In the client-server diagram below, the client PCs are shown to be separate and subordinate to the file server. The clients’ primary applications and files are stored in a common location. File servers are often set up so that each user on the network has access to his or her “own” directory, along with a range of “public” directories where applications are stored. If the two clients below want to communicate with each other, they must go through the file server to do it. A message from one client to another is first sent to the file server, where it is then routed to its destination. With tens or hundreds of client PCs, a file server is the only way to manage the often complex and simultaneous operations that large networks require.

Network Printing

In client-server networks, network printing is normally handled by a print server, a small box with at least two connectors: one for a printer, and another that attaches directly to the network cabling. Some print servers have more than two ports–they may, for example, support 2, 3, or 4 printers simultaneously.
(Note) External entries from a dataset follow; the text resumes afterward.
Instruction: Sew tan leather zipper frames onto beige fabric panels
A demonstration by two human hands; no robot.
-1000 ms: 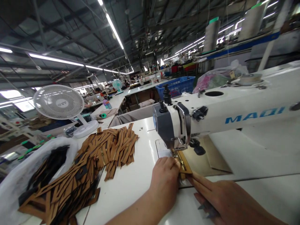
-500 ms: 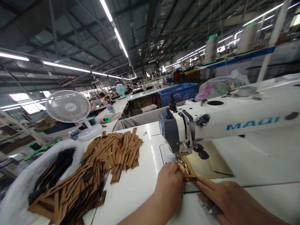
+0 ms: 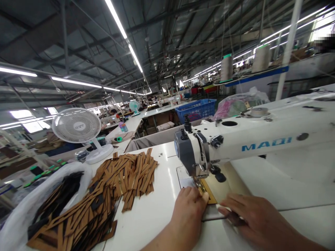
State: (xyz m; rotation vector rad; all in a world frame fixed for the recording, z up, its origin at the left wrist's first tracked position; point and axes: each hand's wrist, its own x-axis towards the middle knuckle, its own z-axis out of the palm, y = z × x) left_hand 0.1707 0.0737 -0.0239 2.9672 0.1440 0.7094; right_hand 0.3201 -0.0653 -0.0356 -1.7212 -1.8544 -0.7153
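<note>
My left hand (image 3: 187, 214) is closed, its bent fingers pressing on a mustard-coloured piece with a metal zipper (image 3: 209, 194). That piece lies under the needle area of a white sewing machine (image 3: 199, 153). To the right, my right hand (image 3: 251, 212) is curled, thumb and fingers pinched at the near edge of a beige panel (image 3: 230, 179). Something dark shows beneath its fingers, too unclear to name. The panel lies partly under the machine arm. Brown zipper strips (image 3: 125, 177) are heaped on the table to the left of my hands.
A white bag (image 3: 15, 216) with dark strips stands at the left edge. Behind the heap is a white fan (image 3: 77, 125). A blue crate (image 3: 196, 109) sits beyond the machine, and thread cones (image 3: 226, 68) stand on a rack at the right.
My right hand has left the corner of the mustard piece, and its fingers have curled at the beige panel's edge. My left hand still presses on the zipper piece. The view has shifted slightly.
</note>
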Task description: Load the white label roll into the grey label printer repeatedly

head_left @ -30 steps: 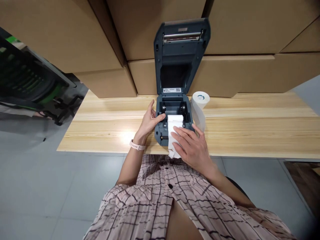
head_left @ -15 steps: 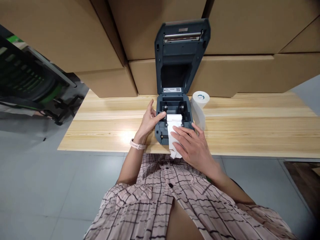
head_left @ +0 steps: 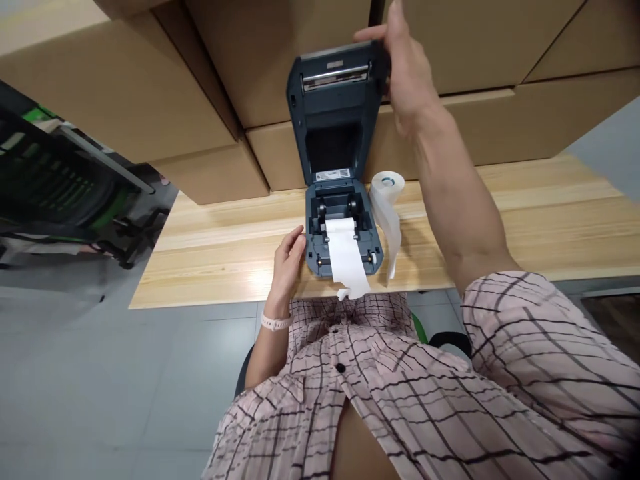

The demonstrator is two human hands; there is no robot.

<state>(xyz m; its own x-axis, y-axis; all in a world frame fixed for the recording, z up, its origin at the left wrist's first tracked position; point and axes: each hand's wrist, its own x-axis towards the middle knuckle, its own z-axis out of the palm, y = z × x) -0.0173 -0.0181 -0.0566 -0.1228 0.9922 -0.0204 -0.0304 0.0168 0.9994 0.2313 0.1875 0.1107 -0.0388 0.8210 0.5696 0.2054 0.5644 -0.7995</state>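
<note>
A dark grey label printer stands on the table with its lid raised. From a small roll inside, a white paper strip runs forward over the front edge, its end torn and creased. My left hand lies against the printer's left side, fingers stretched out. At the lid's upper right corner is my right hand, fingers spread, one reaching along the top edge; part of its contact is hidden. Right of the printer stands a white label roll with a loose tail hanging forward.
Large cardboard boxes are stacked right behind the printer. The wooden table ends close in front of it. A dark and green chair stands on the floor at the left.
My right hand has left the paper strip and moved up to the lid's corner. My left hand has drawn back from the roll to the printer's side. The view has shifted slightly.
</note>
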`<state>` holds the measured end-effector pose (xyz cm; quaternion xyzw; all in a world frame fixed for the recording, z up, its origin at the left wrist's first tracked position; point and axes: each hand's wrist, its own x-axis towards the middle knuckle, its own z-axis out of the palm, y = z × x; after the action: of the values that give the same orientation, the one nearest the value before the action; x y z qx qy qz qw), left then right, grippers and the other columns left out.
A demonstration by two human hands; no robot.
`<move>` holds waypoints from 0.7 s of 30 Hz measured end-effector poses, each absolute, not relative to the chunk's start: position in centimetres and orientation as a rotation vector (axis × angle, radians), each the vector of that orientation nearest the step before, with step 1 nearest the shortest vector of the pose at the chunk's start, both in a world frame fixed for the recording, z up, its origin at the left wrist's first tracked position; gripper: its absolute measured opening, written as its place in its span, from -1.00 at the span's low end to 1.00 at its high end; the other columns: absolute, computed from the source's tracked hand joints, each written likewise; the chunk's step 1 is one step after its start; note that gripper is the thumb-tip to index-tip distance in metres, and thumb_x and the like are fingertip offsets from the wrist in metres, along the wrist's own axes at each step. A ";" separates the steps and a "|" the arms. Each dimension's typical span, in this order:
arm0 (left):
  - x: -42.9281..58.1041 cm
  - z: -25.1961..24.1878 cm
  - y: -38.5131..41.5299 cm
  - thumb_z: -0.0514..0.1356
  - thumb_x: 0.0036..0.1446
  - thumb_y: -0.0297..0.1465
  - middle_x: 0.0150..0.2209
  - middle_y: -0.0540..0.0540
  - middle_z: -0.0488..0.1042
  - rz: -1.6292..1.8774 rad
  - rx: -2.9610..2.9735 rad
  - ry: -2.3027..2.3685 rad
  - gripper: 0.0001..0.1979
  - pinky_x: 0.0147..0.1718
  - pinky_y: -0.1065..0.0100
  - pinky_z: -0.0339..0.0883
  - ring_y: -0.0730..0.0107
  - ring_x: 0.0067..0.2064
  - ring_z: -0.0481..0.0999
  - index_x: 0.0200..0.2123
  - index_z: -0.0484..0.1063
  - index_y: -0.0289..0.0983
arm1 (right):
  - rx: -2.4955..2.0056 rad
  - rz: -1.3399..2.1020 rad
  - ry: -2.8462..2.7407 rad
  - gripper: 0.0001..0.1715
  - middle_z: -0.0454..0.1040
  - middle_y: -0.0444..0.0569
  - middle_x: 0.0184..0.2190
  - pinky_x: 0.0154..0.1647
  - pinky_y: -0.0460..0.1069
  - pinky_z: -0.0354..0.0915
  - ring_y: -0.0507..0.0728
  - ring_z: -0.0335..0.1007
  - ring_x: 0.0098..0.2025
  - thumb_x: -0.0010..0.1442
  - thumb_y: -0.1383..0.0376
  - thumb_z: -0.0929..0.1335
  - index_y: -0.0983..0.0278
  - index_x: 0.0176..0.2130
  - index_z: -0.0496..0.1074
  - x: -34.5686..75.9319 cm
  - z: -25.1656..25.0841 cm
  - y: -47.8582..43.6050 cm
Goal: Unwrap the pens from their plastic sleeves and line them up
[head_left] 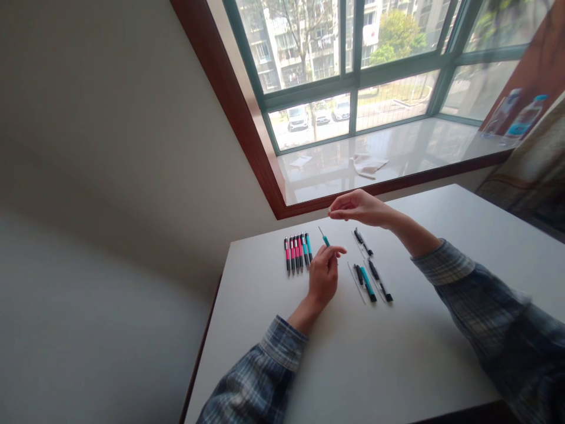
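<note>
Left hand (323,280) holds a teal pen section (325,240) upright | right hand (359,208) raised apart, pinching something too small to tell | dismantled pen parts (369,277) on white table (397,353) | assembled pink and teal pens (297,253) alongside | window ledge (375,171) beyond

White matte tabletop (410,359), thin dark edge along left side. Lying on it in a tight, near-parallel row: slim pink-and-black retractable pens (293,254), with teal-and-black pens (308,246) at row's right end. Just right of that, loose pen parts in two clusters. Upper cluster: black pen section with thin refill (362,242). Lower cluster: teal plastic barrel (368,284) between short black barrel piece (359,274) and long black barrel (379,281), thin pale rod (355,282) alongside.
</note>
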<state>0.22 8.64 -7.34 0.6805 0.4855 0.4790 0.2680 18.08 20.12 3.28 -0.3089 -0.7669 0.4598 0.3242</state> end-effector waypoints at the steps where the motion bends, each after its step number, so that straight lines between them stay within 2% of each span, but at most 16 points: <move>1: 0.3 -7.3 8.6 0.02 0.38 -0.52 -0.27 -0.07 0.51 1.288 1.842 1.307 -0.69 -0.20 0.35 0.33 0.36 -0.24 0.51 -0.18 0.57 -0.20 | -0.807 1.214 -2.016 -0.53 0.61 0.02 -0.29 -0.25 0.05 0.34 0.11 0.46 -0.27 0.11 -0.05 0.52 0.28 -0.21 0.65 17.8 3.2 20.1; 9: 0.6 -7.0 8.5 0.01 0.38 -0.53 -0.27 -0.07 0.50 1.279 1.877 1.301 -0.69 -0.21 0.35 0.33 0.36 -0.24 0.50 -0.19 0.56 -0.20 | -0.816 1.297 -1.981 -0.53 0.66 0.09 -0.15 -0.24 0.05 0.35 0.14 0.50 -0.20 0.11 -0.05 0.52 0.26 -0.18 0.67 16.9 2.8 19.7; 21: 0.8 -6.7 8.4 0.01 0.37 -0.55 -0.23 -0.07 0.52 1.264 1.913 1.296 -0.69 -0.19 0.33 0.36 0.35 -0.22 0.51 -0.19 0.55 -0.19 | -0.863 1.341 -1.979 -0.55 0.67 0.11 -0.11 -0.16 0.08 0.38 0.19 0.55 -0.11 0.13 -0.01 0.53 0.26 -0.14 0.69 16.7 2.3 19.6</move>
<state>0.75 8.36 -6.65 0.7032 0.4762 0.4645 0.2511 16.69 19.61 2.31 -0.3243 -0.7439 0.5039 0.2957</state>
When a user sends a print job, it travels over the network cabling to the file server where it is stored. When the print server senses that the job is waiting, it moves it from the file server to its attached printer. When the job srvprnis finished, the print server returns a result message to the file server, indicating that the process is complete.

In the diagram below, the laptop client PC sends a job to the file server. The file server, in turn, forwards the job to the print server, which sends it to the laser printer when it’s available. Any client on the network can access the printer in this fashion, and it’s quite fast. The print server can be placed anywhere on the network, and a network can have more than one print server–possibly one in an office’s accounting department, another in marketing, and so on.

Print Servers are available for both client-server and peer-to-peer networks. They’re incredibly convenient because they let you put a printer anywhere along your network even if there isn’t a computer nearby. However, users often opt not to use a print-server with their peer-to-peer network. Why? Because every computer’s resources are available to everyone on the network, Sally can print a job on John’s printer–just as if Sally had a printer attached to her computer.

In this example, the printer is attached to the computer on the right. When the PC on the left sends a job, it “thinks” that it is printing to a printer of its own. In actuality, the job travelspeerprn over the network cables to the PC on the right, which stores and prints the job in the background. The user at the PC with the printer is never interrupted while his computer processes and prints the job transparently.

Remote Access & Modem Sharing

When a client-server network needs a gateway to the world, the network administrator usually installs a remote-node server, which serves up two functions: remote access and modem sharing. Most remote-node servers attach directly to the network cabling; they provide a bridge between the network, a modem, and a telephone line.

Remote access allows users to dial into their home networks from anywhere in the world. Once a connection has been established over ordinary phone lines by modem, users can access any programs or data on the network just as if they were seated at one of its local workstations. Some remote access servers only provide access to a file server’s disk drives. Others can provide access to both the file server and direct access to any PC’s hard disk on the network. This saves time because it allows a remote user to communicate directly with any network user without having to go through the file server.

Modem sharing lets local network users dial out from their individual network computers to access the Internet, bulletin boards, America On-Line, and more. After firing up their favorite communications software, local users establish a link with the remote-node server over the network, which opens up an outgoing telephone line. Users’ individual PCs don’t need modems, which is a big money saver–only a single modem & phone line are required for tens or hundreds of users. In the case of peer-to-peer networks, by contrast, every PC requires its own modem for access to the outside world.